The verification process protects your data or funds from access by unauthorized persons and consists of three components:
1. Identification — the process of recognizing a user by the identifier.
2. Authentication — gives proof that the user is exactly who they claim to be.
3. Authorization — granting certain rights.
Generally, on the personal account page, the system first asks you to enter an identifier. This can be a username, first and last name, email address, or a mobile phone number or disposable number, depending on the resource.
The data indicated during registration must be entered to gain access. This procedure is necessary to identify the person behind the monitor. If the user entered an identifier, and the system found a record about a user with that name in its database, the identification was completed.
After identification, an authentication process follows, in which, the user needs to prove that he/she is the person who registered under the credentials by:
· biometric data: face scanners, fingerprints, or retinas
· pin codes, passwords, pattern keys, secret words
The most common type of authentication data is a password or SMS code. After the user enters them, the system checks whether they match the user. This is how authentication takes place.
If everything is complete, and the login-password pair is correct, the system will provide the user with access to their resources and perform operations, that is, authorization will occur.

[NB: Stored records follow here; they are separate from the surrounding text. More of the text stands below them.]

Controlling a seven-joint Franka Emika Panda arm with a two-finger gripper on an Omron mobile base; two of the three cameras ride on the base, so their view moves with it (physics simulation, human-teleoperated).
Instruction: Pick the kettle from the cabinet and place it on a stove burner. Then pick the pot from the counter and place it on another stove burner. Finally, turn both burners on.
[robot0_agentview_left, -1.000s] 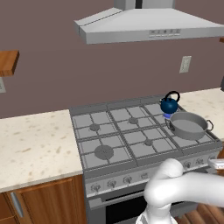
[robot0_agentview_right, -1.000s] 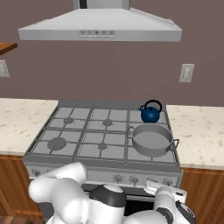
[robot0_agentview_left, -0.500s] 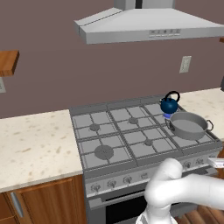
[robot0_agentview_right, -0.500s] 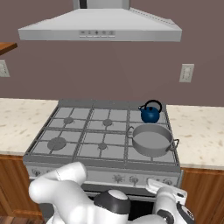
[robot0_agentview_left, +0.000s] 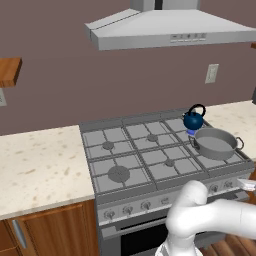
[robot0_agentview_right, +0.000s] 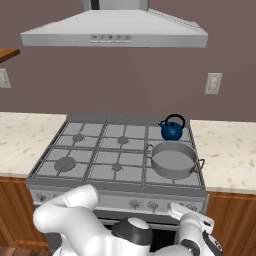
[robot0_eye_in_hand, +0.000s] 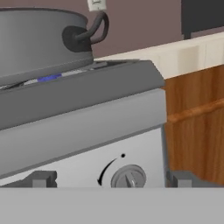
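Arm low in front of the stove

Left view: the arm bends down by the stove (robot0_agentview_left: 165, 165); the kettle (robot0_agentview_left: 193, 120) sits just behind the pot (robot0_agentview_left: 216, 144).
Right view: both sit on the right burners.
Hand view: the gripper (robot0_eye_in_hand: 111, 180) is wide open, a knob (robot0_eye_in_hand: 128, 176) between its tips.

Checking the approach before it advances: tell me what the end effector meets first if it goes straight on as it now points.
Most likely the round grey knob on the stove's front panel, centred between the open fingertips; depth is unclear.
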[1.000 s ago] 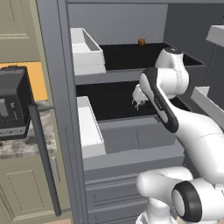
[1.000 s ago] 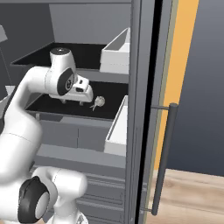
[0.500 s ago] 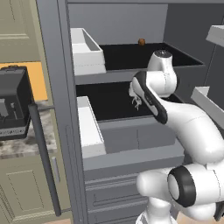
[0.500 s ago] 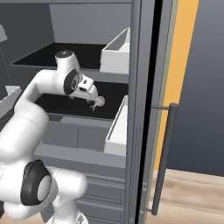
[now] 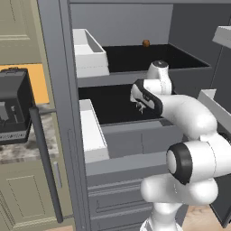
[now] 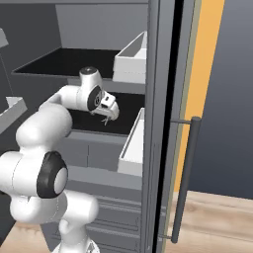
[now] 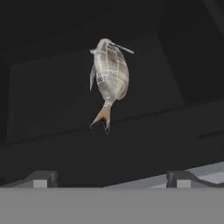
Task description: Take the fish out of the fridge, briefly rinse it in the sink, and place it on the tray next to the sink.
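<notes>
The fingers (image 7: 41,178) stand wide apart with nothing between them, one tip at each lower corner of the hand view, which suits an approach: the gap is set to take the fish (image 7: 109,74) rather than to hold anything yet. The fish lies ahead of them on the black lower shelf (image 7: 52,100) of the fridge (image 5: 122,18), well clear of both tips, so no contact is made. In the hand view its long axis runs roughly away from the fingers, tail nearest them and head farthest, leaning a little to one side; its flat silvery flank faces the camera. With the axis running between the two tips, closing them would likely press across the narrower body, which I judge to be why the hand is turned this way. From the base views the gripper (image 6: 109,114) hangs just inside the open fridge above that shelf, between the white door bins (image 5: 88,52). A small brown item (image 5: 145,43) sits on the upper shelf, apart from all this.
</notes>
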Available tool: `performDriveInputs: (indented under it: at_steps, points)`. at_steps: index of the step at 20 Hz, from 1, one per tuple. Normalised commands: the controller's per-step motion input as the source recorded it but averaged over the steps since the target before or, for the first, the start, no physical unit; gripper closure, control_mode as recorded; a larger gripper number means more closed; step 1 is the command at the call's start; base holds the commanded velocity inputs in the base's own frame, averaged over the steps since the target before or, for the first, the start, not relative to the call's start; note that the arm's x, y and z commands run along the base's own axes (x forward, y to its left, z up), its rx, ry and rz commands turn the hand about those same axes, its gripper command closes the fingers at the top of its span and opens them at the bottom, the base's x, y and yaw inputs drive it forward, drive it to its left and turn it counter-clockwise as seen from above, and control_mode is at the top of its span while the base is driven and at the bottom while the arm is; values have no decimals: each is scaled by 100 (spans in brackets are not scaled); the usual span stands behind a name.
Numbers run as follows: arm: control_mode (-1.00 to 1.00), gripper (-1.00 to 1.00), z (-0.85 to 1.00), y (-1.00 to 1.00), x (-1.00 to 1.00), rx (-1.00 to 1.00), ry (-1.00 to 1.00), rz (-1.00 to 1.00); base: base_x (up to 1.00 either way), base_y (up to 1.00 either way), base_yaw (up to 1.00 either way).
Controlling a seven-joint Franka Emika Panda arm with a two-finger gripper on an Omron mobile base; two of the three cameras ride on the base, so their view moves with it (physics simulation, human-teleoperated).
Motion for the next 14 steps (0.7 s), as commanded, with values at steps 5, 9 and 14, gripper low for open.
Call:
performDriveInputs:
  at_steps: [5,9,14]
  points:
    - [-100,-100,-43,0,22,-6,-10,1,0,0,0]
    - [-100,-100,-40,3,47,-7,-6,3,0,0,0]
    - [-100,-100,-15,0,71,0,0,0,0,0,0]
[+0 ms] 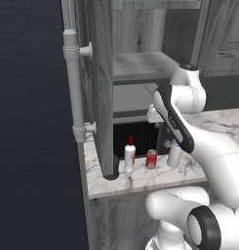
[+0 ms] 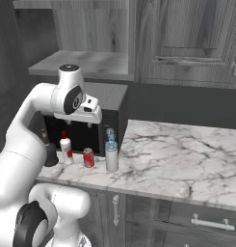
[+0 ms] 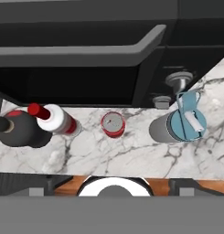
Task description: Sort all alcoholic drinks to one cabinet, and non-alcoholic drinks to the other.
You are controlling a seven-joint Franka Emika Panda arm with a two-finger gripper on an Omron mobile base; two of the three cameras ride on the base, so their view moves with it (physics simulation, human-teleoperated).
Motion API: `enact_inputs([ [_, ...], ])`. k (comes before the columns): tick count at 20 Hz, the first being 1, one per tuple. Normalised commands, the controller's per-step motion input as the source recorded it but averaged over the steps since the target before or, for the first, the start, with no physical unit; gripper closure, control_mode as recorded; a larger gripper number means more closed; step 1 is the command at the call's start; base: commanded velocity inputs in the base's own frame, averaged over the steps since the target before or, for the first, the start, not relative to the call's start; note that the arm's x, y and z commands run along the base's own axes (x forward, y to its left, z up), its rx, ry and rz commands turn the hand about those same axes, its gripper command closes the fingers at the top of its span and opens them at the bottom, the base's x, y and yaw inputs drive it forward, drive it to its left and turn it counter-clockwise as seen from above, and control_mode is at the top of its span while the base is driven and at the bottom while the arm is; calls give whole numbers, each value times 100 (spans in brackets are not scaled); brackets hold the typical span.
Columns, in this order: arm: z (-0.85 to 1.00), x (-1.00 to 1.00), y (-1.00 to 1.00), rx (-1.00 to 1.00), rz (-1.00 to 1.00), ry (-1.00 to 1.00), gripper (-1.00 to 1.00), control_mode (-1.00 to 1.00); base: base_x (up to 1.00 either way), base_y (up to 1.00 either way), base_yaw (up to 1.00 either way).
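Four drinks stand in a row on the marble counter (image 2: 187,154), in front of a black microwave (image 2: 98,120), with the arm raised above them.

There are two alcoholic drinks: one squat dark bottle (image 3: 19,129) at the end of the row and one small white bottle with a red cap (image 2: 66,148) just beside it. There are two non-alcoholic drinks: one red soda can (image 2: 88,157) in the middle and one taller pale-grey bottle with a light-blue cap (image 2: 111,154) at the other end. All four are upright and stand apart from each other. The gripper (image 2: 93,112) hangs above the row with its jaws spread wide, holding nothing. One upper cabinet (image 1: 135,44) stands open above the counter with a bare shelf; another cabinet (image 2: 187,38) beside it is shut.
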Motion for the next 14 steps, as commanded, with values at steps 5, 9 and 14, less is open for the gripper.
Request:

The process of verification is typical for online banking, e-mail, social media, and other resources, and a free virtual number can be used for this.
One-factor Verification
As smartphones have become a part of our lives, they represent one of the ways to confirm the identity of the user for accessing various resources. In this case, a one-time password is generated either using a special application or comes via SMS – this is the simplest method for the user, and a temp number phone can be used to get it.
Today, you can receive SMS online, and the process is the following:
· The user enters the login and password specified during registration. If this pair is correct (login is in the database and corresponds to the password), the system sends a one-time password with a limited validity period.
· The user enters a one-time password and, if it matches, gets access to the account.
Even if an attacker somehow obtains a username and password for an account, after entering these data, the system will send a one-time code with a limited duration to the user’s linked mobile phone. Without a one-time code, a fraudster will not be able to steal money.
If the virtual number was used for account creation, this type of fraud becomes totally impossible.